This morning I went through the closet in my old room at my parents’ house and pulled out some old toys for my son: some Buffy the Vampire Slayer action figures, a Harley Quinn doll (with two hyenas!), and a very perplexing Jonny Quest figurine (Hadji in… a mech suit? With a machine-gun arm?). The kid is pretty dang into them. And that’s not the only connection between past and future that’s going on today.
I haven’t really written much (any) sci-fi before, but one of my current WIPs is “cli-fi,” aka “climate change fiction.” It’s about as sci-fi-y as The Hunger Games, in that I’m aiming for a world that seems basically like ours only after some kind of disaster, with some technology that’s basically magic and just there for plot reasons (sort of like in Star Wars, only there’s no Force. Yet?).

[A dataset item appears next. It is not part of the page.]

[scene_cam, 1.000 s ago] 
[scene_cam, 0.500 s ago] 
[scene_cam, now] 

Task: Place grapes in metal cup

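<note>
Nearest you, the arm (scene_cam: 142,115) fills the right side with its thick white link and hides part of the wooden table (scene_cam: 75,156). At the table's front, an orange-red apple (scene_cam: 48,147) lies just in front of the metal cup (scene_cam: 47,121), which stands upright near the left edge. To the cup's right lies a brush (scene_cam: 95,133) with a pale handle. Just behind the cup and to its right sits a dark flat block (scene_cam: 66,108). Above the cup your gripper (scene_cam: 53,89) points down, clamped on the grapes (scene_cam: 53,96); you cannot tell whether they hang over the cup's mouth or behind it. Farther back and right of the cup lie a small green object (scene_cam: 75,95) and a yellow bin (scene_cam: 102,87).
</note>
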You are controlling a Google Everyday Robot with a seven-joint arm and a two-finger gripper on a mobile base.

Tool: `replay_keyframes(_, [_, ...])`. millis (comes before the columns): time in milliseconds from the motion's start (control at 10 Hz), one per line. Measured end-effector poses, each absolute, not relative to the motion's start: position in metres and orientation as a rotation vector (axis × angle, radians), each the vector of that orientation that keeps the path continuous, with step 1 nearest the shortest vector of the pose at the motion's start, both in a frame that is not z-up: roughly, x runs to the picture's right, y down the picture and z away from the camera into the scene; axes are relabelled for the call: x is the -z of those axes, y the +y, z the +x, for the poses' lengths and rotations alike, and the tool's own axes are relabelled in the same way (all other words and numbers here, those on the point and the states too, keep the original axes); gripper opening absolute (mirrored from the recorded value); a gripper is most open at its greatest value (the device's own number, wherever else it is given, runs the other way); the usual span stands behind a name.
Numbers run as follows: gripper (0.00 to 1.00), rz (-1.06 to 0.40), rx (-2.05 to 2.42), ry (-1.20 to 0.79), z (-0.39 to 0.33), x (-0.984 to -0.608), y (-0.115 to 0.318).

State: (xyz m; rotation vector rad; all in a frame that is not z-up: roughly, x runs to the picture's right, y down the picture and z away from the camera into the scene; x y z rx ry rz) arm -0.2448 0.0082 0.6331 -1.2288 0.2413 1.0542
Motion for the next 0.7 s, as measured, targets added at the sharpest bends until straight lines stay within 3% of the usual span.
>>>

Obviously even when you’re writing something set in a contemporary world, you have to do worldbuilding: small town? Big city? What details of technology give the setting? Buffy is contemporary to when it aired (and boy do the outfits look hilarious nowadays, except for the ones that are somehow back on-trend) but still has tons of worldbuilding around the magical/supernatural elements.
Something like Burn Notice has a world built up of some real places and organizations (Miami, the CIA, the IRA) and lots of fake people (all of the characters except Sam Axe, because I refuse to live in a world where Sam Axe isn’t real).
Worldbuilding for a world that’s not our own is trickier… but pretty fun.